Task statement: From the first line to the last, print the listing exactly.

--- START ---

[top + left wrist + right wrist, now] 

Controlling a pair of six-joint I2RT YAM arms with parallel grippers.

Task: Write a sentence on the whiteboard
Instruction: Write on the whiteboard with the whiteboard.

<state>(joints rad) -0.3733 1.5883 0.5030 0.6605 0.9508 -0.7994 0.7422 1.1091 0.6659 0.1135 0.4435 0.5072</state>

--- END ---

Output:
[top + left wrist + right wrist, now] 

Controlling a pair of six-joint I2RT YAM arms with parallel grippers.

Task: Write a sentence on the whiteboard
Instruction: Write on the whiteboard with the whiteboard.

<state>(joints rad) -0.3733 1.5883 0.5030 0.6605 0.9508 -0.7994 0.7422 1.1091 0.6659 0.1135 0.4435 0.5072</state>

This output has come to an end.